Today is the 10 year anniversary of the announcement of the iPhone.
(Heeeey….don’t we all feel old now? You’re welcome.)
Which makes it an excellent day to think about your organization’s innovation strategy—or why you need one, if it doesn’t yet exist.
EVERY organization—whether one person or 10,000 people—must have an innovation strategy.
It must cover two very important ways innovation will affect your organization (because it will, whether you want it to or not):
- The innovation you bring to the market.
- How you respond to the innovation the market brings to you.
Why Service Companies Need an Innovation Strategy
When you are a service company, as most communications agencies are (and for that matter, when you are a service-focused professional), it’s very, very easy to sit back and think innovation is for “product” companies.
And that’s the quickest way for you to go out of business.
An innovation strategy is needed for every company, because as the world changes, it changes how we do business.
Even more so, it changes the way we communicate—which is what we specialize in, as professional communicators.
It could be argued that it’s more important for communicators to have an innovation strategy, than tech or SaaS companies, because any innovation affects us first.
The services you offer today, will not make any sense five or 10 years from now, so unless you have an innovation strategy, you’ll be left behind.

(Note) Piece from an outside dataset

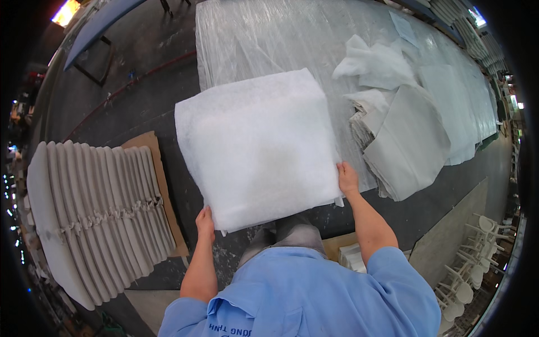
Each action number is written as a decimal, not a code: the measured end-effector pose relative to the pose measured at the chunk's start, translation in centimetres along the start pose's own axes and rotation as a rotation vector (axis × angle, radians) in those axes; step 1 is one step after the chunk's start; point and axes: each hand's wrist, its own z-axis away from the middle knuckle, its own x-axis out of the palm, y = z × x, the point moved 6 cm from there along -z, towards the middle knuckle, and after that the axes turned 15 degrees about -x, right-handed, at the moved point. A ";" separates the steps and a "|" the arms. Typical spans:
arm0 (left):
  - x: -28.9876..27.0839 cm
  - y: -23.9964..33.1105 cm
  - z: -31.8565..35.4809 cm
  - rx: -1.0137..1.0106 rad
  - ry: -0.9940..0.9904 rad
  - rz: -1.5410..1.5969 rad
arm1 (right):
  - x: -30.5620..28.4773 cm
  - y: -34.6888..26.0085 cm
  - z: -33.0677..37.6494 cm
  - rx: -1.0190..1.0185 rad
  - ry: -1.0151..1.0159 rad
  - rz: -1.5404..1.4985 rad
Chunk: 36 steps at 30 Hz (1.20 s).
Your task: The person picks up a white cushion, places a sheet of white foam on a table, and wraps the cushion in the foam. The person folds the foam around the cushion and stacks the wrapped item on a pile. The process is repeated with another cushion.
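A large, roughly square white batting pad (258, 151) lies in front of me, its near edge close to my body. My left hand (206, 223) is closed on its near left corner. At the near right corner, my right hand (348, 178) grips the edge, higher in the view than the left. The fingers of both hands are partly hidden by the pad. Small strips stick out below the pad at both near corners. Part of its far side overlaps a clear plastic sheet (264, 33).
Right of the pad lie folded grey-beige fabric pieces (412, 143), with loose white batting (376, 62) beyond. Several padded beige cushions (101, 213) stand in a row at left against cardboard (163, 196). A blue-topped table (106, 22) is far left; white chair-like frames (471, 264) stand at lower right.
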 end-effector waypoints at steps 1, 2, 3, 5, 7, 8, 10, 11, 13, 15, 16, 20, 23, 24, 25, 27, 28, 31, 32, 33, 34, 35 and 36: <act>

Stop and think about how much has changed in how we live and work because of the iPhone.
Think Blockbuster vs. (innovation focused) Netflix…
Or the dire state of malls…
I could go on.
Rule of Innovation: Once You’re Ahead, You’re Behind
When developing any innovation strategy, it’s important to remember the golden rule of innovation: As soon as you are the leader, you are falling behind.
So if what you do or sell is revolutionary, state-of-the-art, X-Men level of new fangled thinking, you can guarantee as soon as you announce or launch it, you have about three seconds before someone is on your heels.
Think of the innovation cycle like buying a car. As soon as you take it off the lot it depreciates painfully fast.
The only way to survive this is to accept that innovation never stops.
Success is a thinking man’s (or woman’s) sport. You constantly need to be watching and preparing for how you will adjust to the next trends and opportunities.
A good example here is the Palm Pilot.
When I was visiting my parents during the holidays, I found my old, ooooold Palm Pilot, tucked in the back of a drawer.
The Palm Pilot WAS the “next big thing,” it was impossible to use, and took eight times longer than just writing things down on a note pad and paper, but it was one of the leaders in “personal digital assistants,”…..until it wasn’t (even sadder the article linked here only has three shares..…that’s just embarrassing).
Note, by the reflection, how my Dad took a photo of my old, archaic Palm Pilot with his iPhone. Ironic much?
Your Reactive Innovation Strategy
Which brings us to the next part of innovation—the one the market brings to you.
New innovation changes the way we do everything.
Take a moment and think about how the following changed how you work and do business:
- The iPhone (or the smartphone).
- Social media.
These are all things that have come into existence during most of our working careers.
And they’ve changed everything.
Companies that were able to adapt and prepared as they saw these changes coming down the road, thrived.
The rest did not.
Innovation is happening more quickly than ever before.
That requires us to be more forward-thinking and prepare for how the things in development right now WILL change our roles forever.
How does your organization prepare for innovation? Do you actively build an innovation strategy?